## PROBLEM STATEMENT
Nothing but the lines holding the string "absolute" should appear in the answer. Copy them from the entries.

(Records from a data collection)
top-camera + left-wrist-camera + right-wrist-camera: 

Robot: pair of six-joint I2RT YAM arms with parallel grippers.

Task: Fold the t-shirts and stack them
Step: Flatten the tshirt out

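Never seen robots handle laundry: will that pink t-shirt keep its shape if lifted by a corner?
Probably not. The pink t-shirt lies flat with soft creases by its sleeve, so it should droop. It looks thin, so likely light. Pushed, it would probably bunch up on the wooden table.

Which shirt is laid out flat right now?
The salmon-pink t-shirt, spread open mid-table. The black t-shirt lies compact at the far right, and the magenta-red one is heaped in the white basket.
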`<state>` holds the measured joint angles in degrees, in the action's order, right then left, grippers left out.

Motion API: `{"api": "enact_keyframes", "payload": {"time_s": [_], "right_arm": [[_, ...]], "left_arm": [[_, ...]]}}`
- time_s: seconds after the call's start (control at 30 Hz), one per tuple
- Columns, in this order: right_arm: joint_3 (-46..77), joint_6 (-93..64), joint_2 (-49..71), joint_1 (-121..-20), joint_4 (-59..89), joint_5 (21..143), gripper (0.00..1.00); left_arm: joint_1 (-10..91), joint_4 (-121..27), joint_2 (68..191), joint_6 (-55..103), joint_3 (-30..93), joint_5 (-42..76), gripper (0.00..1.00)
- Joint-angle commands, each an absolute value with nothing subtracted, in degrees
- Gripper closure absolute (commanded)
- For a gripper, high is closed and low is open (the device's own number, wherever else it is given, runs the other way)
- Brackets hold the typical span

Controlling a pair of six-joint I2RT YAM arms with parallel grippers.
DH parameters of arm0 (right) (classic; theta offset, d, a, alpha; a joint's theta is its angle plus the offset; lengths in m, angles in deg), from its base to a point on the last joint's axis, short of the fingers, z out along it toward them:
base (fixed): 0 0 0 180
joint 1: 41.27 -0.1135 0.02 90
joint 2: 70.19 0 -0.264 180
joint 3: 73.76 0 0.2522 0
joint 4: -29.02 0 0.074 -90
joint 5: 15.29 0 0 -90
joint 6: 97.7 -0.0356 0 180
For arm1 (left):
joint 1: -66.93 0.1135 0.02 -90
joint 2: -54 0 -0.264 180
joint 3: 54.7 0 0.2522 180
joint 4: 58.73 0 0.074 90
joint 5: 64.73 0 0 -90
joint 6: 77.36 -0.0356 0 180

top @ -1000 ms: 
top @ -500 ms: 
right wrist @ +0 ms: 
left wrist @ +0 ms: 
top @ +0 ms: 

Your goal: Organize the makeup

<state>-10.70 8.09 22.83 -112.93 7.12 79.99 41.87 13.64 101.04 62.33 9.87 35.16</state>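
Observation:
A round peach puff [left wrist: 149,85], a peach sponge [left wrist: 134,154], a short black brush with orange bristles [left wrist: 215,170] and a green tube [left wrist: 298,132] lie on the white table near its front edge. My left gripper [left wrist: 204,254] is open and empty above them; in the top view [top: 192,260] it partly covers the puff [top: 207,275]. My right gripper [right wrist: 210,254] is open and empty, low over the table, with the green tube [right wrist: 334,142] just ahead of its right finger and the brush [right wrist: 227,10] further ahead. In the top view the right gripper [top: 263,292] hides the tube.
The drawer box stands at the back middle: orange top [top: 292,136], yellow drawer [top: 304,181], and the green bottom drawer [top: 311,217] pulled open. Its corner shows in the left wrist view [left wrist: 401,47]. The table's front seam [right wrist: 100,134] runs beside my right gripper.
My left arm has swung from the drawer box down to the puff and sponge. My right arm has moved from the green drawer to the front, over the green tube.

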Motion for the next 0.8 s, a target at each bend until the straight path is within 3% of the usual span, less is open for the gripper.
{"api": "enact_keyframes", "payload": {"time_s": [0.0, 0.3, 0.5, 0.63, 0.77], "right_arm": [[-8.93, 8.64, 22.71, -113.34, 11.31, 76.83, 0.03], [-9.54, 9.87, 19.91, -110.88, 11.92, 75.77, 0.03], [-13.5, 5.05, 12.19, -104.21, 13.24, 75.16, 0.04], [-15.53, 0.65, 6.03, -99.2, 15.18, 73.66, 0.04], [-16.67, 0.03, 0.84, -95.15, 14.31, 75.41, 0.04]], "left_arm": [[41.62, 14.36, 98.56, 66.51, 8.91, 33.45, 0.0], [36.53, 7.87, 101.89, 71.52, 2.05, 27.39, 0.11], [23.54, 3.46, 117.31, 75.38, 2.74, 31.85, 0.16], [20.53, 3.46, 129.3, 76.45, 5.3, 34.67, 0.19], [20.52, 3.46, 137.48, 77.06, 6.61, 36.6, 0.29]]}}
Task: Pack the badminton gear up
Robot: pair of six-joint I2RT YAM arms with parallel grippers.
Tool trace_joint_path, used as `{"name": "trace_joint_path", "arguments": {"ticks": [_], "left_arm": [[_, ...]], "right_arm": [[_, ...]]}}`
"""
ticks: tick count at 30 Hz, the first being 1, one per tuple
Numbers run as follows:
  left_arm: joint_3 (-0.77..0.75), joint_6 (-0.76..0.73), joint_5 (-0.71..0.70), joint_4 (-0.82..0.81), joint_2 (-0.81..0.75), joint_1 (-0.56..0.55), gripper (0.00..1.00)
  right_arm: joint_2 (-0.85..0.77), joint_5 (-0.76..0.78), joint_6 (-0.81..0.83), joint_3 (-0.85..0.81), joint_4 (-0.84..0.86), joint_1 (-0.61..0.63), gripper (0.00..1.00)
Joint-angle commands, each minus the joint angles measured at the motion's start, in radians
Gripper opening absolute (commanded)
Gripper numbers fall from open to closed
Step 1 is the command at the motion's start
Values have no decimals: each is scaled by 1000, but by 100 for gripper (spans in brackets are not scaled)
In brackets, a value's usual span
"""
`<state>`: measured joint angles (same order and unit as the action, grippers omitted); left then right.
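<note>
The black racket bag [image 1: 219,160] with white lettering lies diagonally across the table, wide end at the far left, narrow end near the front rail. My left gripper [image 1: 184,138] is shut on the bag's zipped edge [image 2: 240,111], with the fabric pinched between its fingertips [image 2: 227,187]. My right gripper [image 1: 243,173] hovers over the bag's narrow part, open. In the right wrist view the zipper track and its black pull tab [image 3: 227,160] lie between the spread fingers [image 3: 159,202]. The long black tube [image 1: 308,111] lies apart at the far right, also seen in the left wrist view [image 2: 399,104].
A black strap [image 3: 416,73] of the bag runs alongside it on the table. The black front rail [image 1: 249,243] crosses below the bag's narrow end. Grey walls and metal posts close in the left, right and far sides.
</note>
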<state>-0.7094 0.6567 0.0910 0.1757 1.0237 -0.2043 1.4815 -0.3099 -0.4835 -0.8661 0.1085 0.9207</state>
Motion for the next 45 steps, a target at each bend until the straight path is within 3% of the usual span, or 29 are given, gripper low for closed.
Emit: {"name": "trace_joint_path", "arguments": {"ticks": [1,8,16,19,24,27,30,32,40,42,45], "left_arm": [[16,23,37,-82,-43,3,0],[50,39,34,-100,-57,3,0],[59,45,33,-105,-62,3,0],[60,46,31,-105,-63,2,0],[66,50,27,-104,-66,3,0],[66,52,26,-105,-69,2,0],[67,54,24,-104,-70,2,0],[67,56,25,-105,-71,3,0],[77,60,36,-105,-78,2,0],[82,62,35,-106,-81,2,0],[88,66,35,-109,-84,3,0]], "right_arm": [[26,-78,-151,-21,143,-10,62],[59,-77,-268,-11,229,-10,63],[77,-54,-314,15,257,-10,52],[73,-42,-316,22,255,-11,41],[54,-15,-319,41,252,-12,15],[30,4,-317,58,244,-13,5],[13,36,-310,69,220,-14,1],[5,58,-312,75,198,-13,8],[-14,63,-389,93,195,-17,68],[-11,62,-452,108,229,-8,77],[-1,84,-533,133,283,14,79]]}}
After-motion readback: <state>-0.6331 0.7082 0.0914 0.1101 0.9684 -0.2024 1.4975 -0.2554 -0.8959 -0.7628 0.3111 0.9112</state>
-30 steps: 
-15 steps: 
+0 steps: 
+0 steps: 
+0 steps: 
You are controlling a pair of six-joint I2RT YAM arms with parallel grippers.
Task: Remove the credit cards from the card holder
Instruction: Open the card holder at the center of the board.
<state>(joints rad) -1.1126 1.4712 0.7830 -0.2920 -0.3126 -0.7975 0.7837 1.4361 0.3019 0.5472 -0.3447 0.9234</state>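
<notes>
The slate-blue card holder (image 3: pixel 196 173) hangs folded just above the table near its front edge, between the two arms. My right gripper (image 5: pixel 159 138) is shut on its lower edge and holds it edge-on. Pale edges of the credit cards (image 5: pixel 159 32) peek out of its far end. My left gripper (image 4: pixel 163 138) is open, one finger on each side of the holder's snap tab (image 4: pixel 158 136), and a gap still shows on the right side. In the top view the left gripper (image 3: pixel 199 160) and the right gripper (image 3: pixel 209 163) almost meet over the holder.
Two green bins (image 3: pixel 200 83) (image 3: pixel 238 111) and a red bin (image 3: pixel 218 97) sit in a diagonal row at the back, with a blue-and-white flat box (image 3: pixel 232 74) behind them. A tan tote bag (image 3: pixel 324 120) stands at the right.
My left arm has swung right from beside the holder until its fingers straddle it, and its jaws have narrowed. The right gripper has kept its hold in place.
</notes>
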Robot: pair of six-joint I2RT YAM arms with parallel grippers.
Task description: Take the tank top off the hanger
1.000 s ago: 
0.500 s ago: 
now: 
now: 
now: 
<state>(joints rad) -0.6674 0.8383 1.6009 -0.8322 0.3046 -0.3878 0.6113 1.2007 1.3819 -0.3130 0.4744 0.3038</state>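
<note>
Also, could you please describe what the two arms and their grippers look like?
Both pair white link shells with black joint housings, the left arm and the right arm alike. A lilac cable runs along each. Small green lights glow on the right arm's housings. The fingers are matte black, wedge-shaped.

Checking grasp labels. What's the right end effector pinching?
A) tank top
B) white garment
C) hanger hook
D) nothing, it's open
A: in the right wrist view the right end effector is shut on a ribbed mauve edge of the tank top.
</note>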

## REPLY TO THE TASK
- Joint-angle commands, each an absolute value with nothing subtracted, in degrees
- Gripper closure absolute (commanded)
Gripper opening absolute (commanded)

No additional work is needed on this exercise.